Selection of CR Architecture and Excipients

The information in the section - Examples of Modified Release of Amorphous Dispersions - summarizes multiple approaches to integrating a solubilized intermediate into a CR dosage form. Of these options, the erodible matrix tablets may be the most appropriate for early phase design work for the following reasons:

  • Matrix formulations can be pressed into tablets or mini tablets with small amounts of ASD (and API) available during early phase design work with,h flexible dosing options for pre-clinical in vivo work.
  • These architectures can be formulated with polymers with a wide variety of physical properties, such that tuning can be co-optimized with the ASD formulation to produce the desired release profile and meet specifications for performance, stability, and manufacturability.
  • The control of the release trigger is focused on time, which is a relatively straightforward variable to test and optimize through in vitro experimentation.
  • Process equipment for manufacturing matrix tablets is ubiquitous, keeping development costs low.

Based on the number and types of matrix materials that are precedented and available to co-formulate with an ASD, we categorize the formulation space into three main areas for release:

  1. Eroding matrix – Considered a more standard matrix tablet approach that utilizes water swelling and soluble materials. In this architecture, a high concentration of enteric ASD inhibits dissolution in the swelling layer. Release is primarily via erosion and depends on polymer chemistry, matrix viscosity during wetting, and the surface area of the dosage form. Typical matrix polymers include high molecular weight grades of HPMC, polyethylene oxide (PEO), and polyacrylic acid (PAA).
  2. Insoluble hydrophobic matrix – In this formulation approach, ASDs are compressed within an insoluble, hydrophobic polymer where they are not accessible to the media for release. Water-soluble pores form by inclusion of hydrophilic or amphiphilic excipients in the formulation. During dissolution, the drug releases into the pores and is then able to escape the matrix into the lumen. This limits the water in the ASD, which can cause plasticization and instability over time, but careful formulation is required to avoid some of the ASD not being released. Porosity, drug solubility, and diffusion length/tortuosity control the release. Commonly used matrix materials for this architecture are EC and hard waxes. Pore formers include poly(ethylene oxide) (PEO), surfactants, and amphiphilic copolymers.
  3. Insoluble semi-swelling matrix – This represents somewhat of a hybrid approach where the core becomes swollen with water, but erosion is much slower, and release is predominantly controlled by the partition coefficient between the swollen matrix and the dissolution media (or lumen of the intestine). Matrix polymers for this approach include EC/HPMC blends, Eudragit RL/RS, and polyvinyl acetate.
Figure 3. Conceptual illustrations for three amorphous solid 
dispersions in a matrix, highlighting release mechanisms based 
on the matrix polymer composition/properties. Circles in each 
inset schematic represent ASD particles, while the blue lines 
represent water-soluble pore former.

The flexibility and tunability of these mechanisms for formulation and release enable formulators to match ASD properties and the target product profile to minimize overall program risk. This, in conjunction with the ability to screen these formulations with small amounts of material, makes this approach ideal for early-stage design of commercially relevant formulations.

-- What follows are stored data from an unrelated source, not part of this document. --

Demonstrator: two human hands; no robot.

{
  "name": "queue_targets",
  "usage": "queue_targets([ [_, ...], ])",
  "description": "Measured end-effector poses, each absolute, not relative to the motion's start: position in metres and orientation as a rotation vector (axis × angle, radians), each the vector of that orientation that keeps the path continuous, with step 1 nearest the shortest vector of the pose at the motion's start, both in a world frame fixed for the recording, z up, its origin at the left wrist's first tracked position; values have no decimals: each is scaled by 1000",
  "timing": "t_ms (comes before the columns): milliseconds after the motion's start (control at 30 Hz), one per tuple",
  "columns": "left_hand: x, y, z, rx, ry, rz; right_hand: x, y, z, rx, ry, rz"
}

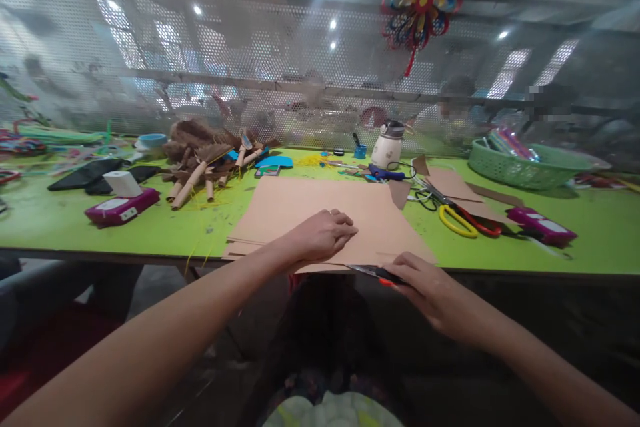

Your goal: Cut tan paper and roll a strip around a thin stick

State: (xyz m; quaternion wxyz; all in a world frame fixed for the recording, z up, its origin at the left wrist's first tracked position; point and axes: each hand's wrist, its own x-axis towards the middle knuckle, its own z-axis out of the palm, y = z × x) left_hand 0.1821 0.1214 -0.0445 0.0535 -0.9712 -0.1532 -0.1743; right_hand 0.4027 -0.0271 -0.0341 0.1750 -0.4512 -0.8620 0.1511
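A stack of brown kraft paper sheets [320, 203] lies at the table's front edge, its lower sheets slightly offset at the left. My left hand [325, 232] rests on top of the paper, palm down, with its fingers loosely laid on the sheet. At the near edge, my right hand [420, 283] grips scissors [367, 271] with black and red handles. Their blades point left along the front edge of the paper, close to my left hand. The handle loops are mostly hidden by my fingers.
On the green table [190, 233] lie large scissors [457, 220] with yellow and red handles, purple boxes [123, 208], brown paper rolls [193, 180] and a blue glue gun [385, 173]. A white kettle [387, 145] and a green basket [530, 167] stand behind. A paper flower [424, 0] hangs above.
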Motion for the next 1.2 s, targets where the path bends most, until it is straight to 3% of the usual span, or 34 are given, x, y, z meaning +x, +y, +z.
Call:
queue_targets([
  [767,189,122,-27,-3197,-632,-457,433,-29,-28,-1233,-2425,452],
  [1200,159,104,-33,-3135,-497,-510,405,-27,-38,-1199,-2380,350],
])
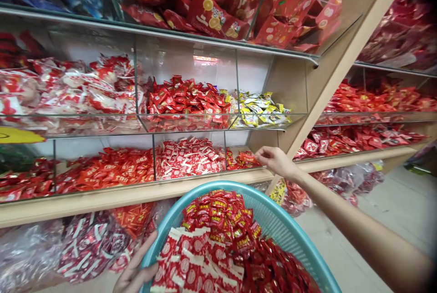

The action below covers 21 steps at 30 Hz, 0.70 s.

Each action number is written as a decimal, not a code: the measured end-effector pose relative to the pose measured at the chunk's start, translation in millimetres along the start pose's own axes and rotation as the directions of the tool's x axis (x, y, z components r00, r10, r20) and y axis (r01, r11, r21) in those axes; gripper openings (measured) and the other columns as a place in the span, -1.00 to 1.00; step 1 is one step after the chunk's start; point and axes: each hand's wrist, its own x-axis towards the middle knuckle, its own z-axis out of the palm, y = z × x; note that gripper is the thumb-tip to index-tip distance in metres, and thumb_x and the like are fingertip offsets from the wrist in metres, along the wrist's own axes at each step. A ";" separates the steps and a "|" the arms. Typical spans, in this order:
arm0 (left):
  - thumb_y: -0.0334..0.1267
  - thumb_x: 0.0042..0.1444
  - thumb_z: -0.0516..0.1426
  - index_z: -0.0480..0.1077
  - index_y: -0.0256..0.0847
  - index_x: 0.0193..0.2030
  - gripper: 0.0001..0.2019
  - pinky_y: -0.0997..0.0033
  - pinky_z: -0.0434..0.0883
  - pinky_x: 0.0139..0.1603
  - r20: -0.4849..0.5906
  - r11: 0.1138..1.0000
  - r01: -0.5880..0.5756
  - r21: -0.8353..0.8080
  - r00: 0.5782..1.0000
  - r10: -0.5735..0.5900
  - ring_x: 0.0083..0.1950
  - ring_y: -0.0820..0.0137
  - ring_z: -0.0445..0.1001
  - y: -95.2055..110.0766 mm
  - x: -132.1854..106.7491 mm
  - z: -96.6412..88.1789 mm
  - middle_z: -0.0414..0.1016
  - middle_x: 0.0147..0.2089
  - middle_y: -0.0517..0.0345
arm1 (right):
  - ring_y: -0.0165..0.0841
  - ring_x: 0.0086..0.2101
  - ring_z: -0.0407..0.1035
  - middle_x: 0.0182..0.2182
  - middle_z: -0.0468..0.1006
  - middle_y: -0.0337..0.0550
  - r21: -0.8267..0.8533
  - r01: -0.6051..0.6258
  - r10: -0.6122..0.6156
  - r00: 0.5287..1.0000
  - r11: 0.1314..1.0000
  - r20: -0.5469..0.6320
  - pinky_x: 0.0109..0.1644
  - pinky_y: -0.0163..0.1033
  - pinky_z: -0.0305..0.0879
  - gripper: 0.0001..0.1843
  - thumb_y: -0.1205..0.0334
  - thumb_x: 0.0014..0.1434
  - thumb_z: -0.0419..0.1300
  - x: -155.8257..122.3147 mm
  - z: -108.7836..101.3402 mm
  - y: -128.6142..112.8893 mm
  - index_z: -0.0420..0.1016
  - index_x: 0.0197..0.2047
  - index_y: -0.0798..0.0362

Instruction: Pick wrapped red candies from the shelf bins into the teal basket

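My left hand (138, 265) grips the rim of a teal plastic basket (297, 231) at its left side, thumb inside and fingers outside. Wrapped candies fill much of the basket: red-and-white ones (191, 261) in front, red ones with yellow lettering (218, 213) behind, and dark red ones (269, 265) at the right. Out ahead, my right hand (275, 161) is at the small end compartment of the lower shelf. Its fingers are pinched on an orange-red wrapped candy (250, 158), by the other red candies lying there.
Clear dividers (155, 156) split the shelves into bins of wrapped sweets, including red-and-white candies (191, 158) and yellow-and-white packets (262, 110). A slanting wooden upright (344, 69) stands right of my hand. Bagged sweets (92, 247) lie below the wooden ledge (102, 199).
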 end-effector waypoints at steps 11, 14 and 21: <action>-0.30 -0.14 0.23 0.29 -0.03 0.11 -0.42 0.37 0.31 -0.02 0.116 0.987 0.077 -0.141 0.991 -0.061 0.07 0.22 0.36 6.3 -12.8 1.7 0.48 0.01 0.18 | -0.52 -0.54 0.29 -0.55 0.44 -0.26 0.578 -0.347 0.074 0.893 0.739 0.443 -0.44 -0.38 0.20 -0.72 0.06 -0.04 0.25 -61.0 21.0 -77.1 0.41 -0.36 0.11; -0.33 -0.13 0.23 0.27 -0.06 0.12 -0.40 0.40 0.34 -0.06 0.138 0.980 0.090 -0.176 0.988 -0.066 0.07 0.22 0.35 6.6 -13.2 0.6 0.47 0.02 0.17 | -0.54 -0.56 0.32 -0.57 0.47 -0.27 0.633 -0.405 0.036 0.858 0.660 0.512 -0.45 -0.40 0.23 -0.73 0.10 -0.05 0.27 -60.0 41.7 -92.1 0.40 -0.36 0.12; -0.34 -0.26 0.30 0.18 -0.19 0.19 -0.22 0.30 0.42 -0.22 0.084 0.983 0.089 -0.160 0.994 -0.077 -0.10 0.11 0.48 -1.2 -5.0 -3.4 0.55 -0.12 0.05 | -0.48 -0.53 0.42 -0.60 0.50 -0.26 0.666 -0.537 -0.221 0.668 0.519 0.711 -0.41 -0.36 0.35 -0.64 0.05 -0.21 0.34 -67.4 132.4 -167.0 0.36 -0.48 0.15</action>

Early Evaluation of SDD-CR Performance

Controlled release formulations of ASDs have a challenge in maintaining supersaturation and inhibiting crystallization of the undissolved ASD for the duration of release. For some drugs, this may be trivial, but for others, this poses a significant hurdle. Designing these formulations requires knowledge of the target dissolution rate and the permeability of the drug, which allows for an estimation of the sustained concentration in the intestinal lumen. With this information, in vitro sustainment and dissolution tests can be designed to mimic the in-use condition of a CR formulation. For example, a hydrophilic matrix tablet can swell 300 – 500% through water uptake or even higher, depending on the polymer used. This condition can be mimicked in the lab by exposing the ASD to a small volume of media for an extended timbeforeto testing for crystallization and dissolution performance at a concentration matching the target lumen concentration (Figure 4)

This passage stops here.